Bondage and My Freedom," and in 1857 Assing spent the first of 22 summers

living in the Douglass family home. Douglass had earlier been romantically

linked in public gossip with an English abolitionist, and Assing believed

that "the Douglass marriage had been over long before she entered the scene."

"Unable, or perhaps unwilling, to see" Douglass's wife, Anna, "as a fellow

human being and as a woman," Assing treated her with contempt, writing

disdainfully of her blackness and her illiteracy.

 

In the years that followed, Douglass and Assing shared an intense personal

and professional relationship during summers in Rochester and through his

frequent winter visits to her rooms in Hoboken, N.J. It was to Assing that

Douglass fled when he feared implication in the John Brown conspiracy,

and after the Civil War broke out the two collaborated to produce parallel

articles for Douglass' Monthly and Morgenblatt urging the transformation

of the conflict into a war to end slavery.

 

Diedrich writes that Ottilie's letters to Ludmilla displayed "not the slightest

doubt" that the achievement of emancipation would liberate Douglass from

the public eye and permit him to leave Anna and to marry her.
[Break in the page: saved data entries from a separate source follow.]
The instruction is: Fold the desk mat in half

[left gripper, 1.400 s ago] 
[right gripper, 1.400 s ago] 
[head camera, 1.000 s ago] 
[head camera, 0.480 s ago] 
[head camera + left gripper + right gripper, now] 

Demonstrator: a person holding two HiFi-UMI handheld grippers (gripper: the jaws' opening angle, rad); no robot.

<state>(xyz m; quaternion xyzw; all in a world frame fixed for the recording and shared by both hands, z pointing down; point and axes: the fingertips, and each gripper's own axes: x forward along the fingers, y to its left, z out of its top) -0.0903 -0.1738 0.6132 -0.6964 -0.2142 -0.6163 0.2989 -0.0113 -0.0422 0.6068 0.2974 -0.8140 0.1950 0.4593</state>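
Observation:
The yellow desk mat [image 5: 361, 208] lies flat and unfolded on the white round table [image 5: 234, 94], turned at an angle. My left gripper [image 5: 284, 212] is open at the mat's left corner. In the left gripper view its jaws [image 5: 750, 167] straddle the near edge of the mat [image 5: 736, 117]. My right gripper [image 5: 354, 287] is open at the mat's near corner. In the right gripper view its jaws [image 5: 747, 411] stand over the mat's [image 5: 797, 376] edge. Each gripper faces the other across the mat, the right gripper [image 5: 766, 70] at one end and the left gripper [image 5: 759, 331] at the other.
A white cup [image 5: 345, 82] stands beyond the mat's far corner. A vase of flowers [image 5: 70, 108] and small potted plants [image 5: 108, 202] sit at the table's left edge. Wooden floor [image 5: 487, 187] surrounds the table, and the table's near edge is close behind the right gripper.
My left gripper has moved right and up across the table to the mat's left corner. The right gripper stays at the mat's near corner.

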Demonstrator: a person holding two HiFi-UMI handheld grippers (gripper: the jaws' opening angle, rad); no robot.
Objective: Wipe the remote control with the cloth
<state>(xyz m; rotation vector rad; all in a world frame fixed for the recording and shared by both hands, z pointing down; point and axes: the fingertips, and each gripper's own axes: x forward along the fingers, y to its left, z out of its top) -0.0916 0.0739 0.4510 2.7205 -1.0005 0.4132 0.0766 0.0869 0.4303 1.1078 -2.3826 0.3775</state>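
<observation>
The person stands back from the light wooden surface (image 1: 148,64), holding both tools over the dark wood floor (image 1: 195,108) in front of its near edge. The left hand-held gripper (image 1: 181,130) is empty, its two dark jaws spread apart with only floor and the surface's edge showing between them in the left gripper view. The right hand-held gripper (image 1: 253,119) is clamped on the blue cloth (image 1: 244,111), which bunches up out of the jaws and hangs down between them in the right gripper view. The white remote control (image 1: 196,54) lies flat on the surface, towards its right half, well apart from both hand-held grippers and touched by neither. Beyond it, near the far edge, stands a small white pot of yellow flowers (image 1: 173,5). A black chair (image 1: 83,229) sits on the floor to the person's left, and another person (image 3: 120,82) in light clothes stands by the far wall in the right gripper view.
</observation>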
But, Diedrich

observes, Assing did not understand how much Douglass's view of marriage

and family differed from her own. To a man who had been a slave and had

never been acknowledged by his white father, marriage and family represented

both privilege and responsibility, not simply constraining conventions

to be easily overthrown.

 

Although their collaboration continued after the war, Douglass showed no

inclination to leave his wife. More pessimistic than he about the future

course of American politics and race relations, Assing also began to quarrel

with him about the fecklessness of his grown children. Although Diedrich

believes it was still "obvious that Douglass cared deeply" about her, signs

of tension and even estrangement began to appear. In 1876 Assing departed

for a European trip with hopes that Douglass would join her en route. But

he proved to be less interested in her than in his career and family in

the United States.

 

When Anna Murray Douglass died in the summer of 1882, Douglass made no

apparent effort to contact Assing. Eighteen months later he married Helen

Pitts, a white woman almost 20 years younger than Assing. The following

August, Assing, said by friends to be suffering from breast cancer, killed

herself in a Paris park with a dose of potassium cyanide. She coupled this

ultimate gesture of Romantic self-determination with what Diedrich calls

"a more substantial way of haunting" Frederick Douglass. Her will provided

that the income of her $13,000 estate be delivered to him in semiannual

installments for the rest of his life.

 

Ottilie Assing is in Diedrich's portrait an interesting but hardly likable

figure. An intellectual elitist, she had little time for those she regarded

as her inferiors. This rendered her contemptuous of many men and almost

all other women. Yet for all her professed commitments to Romantic individualism

and female freedom, she ended up the victim of her own dependence on a

man and of her longing for the very conventions of marriage that her words

and actions had so long scorned.

 

Drew Gilpin Faust is Annenberg Professor of History at the University of

Pennsylvania. Her most recent book is "Mothers of Invention: Women of the

Slaveholding South in the American Civil War."